Instructions to follow: Every line of the material is to be reproduced verbatim.
· · · · ·
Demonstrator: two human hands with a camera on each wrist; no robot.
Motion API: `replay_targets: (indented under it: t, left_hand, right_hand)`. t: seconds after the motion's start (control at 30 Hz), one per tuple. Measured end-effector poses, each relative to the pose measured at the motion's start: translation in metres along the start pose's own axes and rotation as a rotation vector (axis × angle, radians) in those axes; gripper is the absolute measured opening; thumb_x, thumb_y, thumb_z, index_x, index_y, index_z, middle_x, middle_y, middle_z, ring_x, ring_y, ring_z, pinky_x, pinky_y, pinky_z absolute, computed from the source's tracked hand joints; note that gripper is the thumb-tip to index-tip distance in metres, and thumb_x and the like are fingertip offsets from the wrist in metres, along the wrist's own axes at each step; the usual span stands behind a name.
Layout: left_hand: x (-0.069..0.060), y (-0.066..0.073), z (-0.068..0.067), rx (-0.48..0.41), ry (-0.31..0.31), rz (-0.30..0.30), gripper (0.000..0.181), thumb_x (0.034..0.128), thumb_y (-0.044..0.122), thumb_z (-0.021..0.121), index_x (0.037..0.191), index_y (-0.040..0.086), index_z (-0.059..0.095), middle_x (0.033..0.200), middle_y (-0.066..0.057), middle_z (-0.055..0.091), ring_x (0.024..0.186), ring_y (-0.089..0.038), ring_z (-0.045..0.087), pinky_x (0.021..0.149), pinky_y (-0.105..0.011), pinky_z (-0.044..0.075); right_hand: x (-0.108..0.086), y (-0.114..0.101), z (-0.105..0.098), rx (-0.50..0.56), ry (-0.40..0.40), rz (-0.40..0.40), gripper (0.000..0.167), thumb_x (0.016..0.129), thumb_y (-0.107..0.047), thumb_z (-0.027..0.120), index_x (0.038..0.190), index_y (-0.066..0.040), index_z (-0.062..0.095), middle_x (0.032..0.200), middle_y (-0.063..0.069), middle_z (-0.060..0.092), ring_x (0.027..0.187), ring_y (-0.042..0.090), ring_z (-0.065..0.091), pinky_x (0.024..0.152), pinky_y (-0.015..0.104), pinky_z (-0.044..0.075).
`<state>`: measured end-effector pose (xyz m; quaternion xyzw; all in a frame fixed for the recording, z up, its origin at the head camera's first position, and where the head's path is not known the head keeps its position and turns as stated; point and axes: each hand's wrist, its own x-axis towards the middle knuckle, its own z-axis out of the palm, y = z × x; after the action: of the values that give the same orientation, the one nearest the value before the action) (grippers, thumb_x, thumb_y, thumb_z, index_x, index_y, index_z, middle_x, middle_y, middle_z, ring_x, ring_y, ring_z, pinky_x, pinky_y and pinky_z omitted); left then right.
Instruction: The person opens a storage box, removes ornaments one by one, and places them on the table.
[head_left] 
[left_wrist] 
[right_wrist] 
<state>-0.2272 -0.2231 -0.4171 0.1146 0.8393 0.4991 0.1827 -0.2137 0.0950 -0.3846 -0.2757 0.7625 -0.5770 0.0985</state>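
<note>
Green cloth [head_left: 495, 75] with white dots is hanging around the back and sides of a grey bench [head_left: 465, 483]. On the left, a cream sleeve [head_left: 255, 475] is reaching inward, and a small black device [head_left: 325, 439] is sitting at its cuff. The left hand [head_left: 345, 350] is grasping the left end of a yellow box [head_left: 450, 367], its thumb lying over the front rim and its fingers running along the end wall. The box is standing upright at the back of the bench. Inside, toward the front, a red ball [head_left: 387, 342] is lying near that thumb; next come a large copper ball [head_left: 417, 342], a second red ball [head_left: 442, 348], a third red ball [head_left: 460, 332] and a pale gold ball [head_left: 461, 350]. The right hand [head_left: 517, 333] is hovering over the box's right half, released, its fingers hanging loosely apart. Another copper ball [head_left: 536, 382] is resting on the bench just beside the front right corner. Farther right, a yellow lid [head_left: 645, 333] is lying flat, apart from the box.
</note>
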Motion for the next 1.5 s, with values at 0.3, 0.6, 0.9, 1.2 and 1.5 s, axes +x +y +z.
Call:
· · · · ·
Expected answer:
Demonstrator: two human hands with a camera on each wrist; no robot.
Motion API: `replay_targets: (indented under it: t, left_hand, right_hand)`. t: seconds after the motion's start (control at 30 Hz), one per tuple. Measured end-effector poses, each relative to the pose measured at the motion's start: translation in metres along the start pose's own axes and rotation as a rotation vector (axis × angle, radians) in those axes; gripper is the absolute measured opening; thumb_x, thumb_y, thumb_z, index_x, index_y, index_z, middle_x, middle_y, middle_z, ring_x, ring_y, ring_z, pinky_x, pinky_y, pinky_z absolute, computed from the source's tracked hand joints; note that gripper is the thumb-tip to index-tip distance in metres, and thumb_x and the like are fingertip offsets from the wrist in metres, along the wrist's own axes at each step; the usual span stands behind a name.
Layout: left_hand: x (-0.069..0.060), y (-0.066..0.073), z (-0.068..0.067), rx (-0.48..0.41), ry (-0.31..0.31), rz (-0.30..0.30), gripper (0.000..0.181), thumb_x (0.034..0.128), thumb_y (-0.044..0.122), thumb_z (-0.021..0.121), index_x (0.037..0.191), index_y (-0.040..0.086), index_z (-0.059..0.095), middle_x (0.033..0.200), middle_y (-0.066..0.057), middle_z (-0.055..0.091), ring_x (0.024..0.186), ring_y (-0.089..0.038), ring_z (-0.045..0.087), pinky_x (0.021..0.149), pinky_y (-0.105..0.011), pinky_z (-0.044..0.075); right_hand: x (-0.108..0.086), y (-0.114..0.101), z (-0.105..0.098), rx (-0.50..0.56), ry (-0.40..0.40), rz (-0.40..0.40), gripper (0.000..0.167), thumb_x (0.016..0.129), thumb_y (-0.107..0.047), thumb_z (-0.027..0.120), index_x (0.038..0.190), index_y (-0.066..0.040), index_z (-0.062..0.095), middle_x (0.032..0.200), middle_y (-0.063..0.069), middle_z (-0.060..0.092), ring_x (0.027..0.187), ring_y (-0.042..0.090), ring_z (-0.065..0.091), pinky_x (0.024..0.152), pinky_y (-0.015..0.104), pinky_z (-0.044..0.075).
`<state>`: measured end-effector pose (xyz m; quaternion xyzw; all in a frame fixed for the recording, z up, its origin at the head camera's first position, and where the head's path is not known the head keeps its position and turns as stated; point and axes: each hand's wrist, its own x-axis towards the middle knuckle, its own z-axis out of the palm, y = z × x; after the action: of the values that give the same orientation, the one nearest the value before the action) (grippers, thumb_x, thumb_y, thumb_z, index_x, index_y, index_z, middle_x, middle_y, middle_z, ring_x, ring_y, ring_z, pinky_x, pinky_y and pinky_z omitted); left then right.
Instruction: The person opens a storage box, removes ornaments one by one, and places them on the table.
[head_left] 
[left_wrist] 
[right_wrist] 
<state>-0.2272 -0.2231 -0.4171 0.1146 0.8393 0.4991 0.1827 -0.2137 0.0950 -0.3846 -0.2757 0.7625 -0.5770 0.0985</state>
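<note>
Green cloth [head_left: 495, 75] with white dots is hanging around the back and sides of a grey bench [head_left: 465, 483]. On the left, a cream sleeve [head_left: 255, 475] is reaching inward, and a small black device [head_left: 325, 439] is sitting at its cuff. The left hand [head_left: 345, 350] is grasping the left end of a yellow box [head_left: 450, 367], its thumb lying over the front rim and its fingers running along the end wall. The box is standing upright at the back of the bench. Inside, toward the front, a red ball [head_left: 387, 342] is lying near that thumb; next come a large copper ball [head_left: 417, 342], a second red ball [head_left: 442, 348], a third red ball [head_left: 460, 332] and a pale gold ball [head_left: 461, 350]. The right hand [head_left: 517, 333] is hovering over the box's right half, released, its fingers hanging loosely apart. Another copper ball [head_left: 536, 382] is resting on the bench just beside the front right corner. Farther right, a yellow lid [head_left: 645, 333] is lying flat, apart from the box.
</note>
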Motion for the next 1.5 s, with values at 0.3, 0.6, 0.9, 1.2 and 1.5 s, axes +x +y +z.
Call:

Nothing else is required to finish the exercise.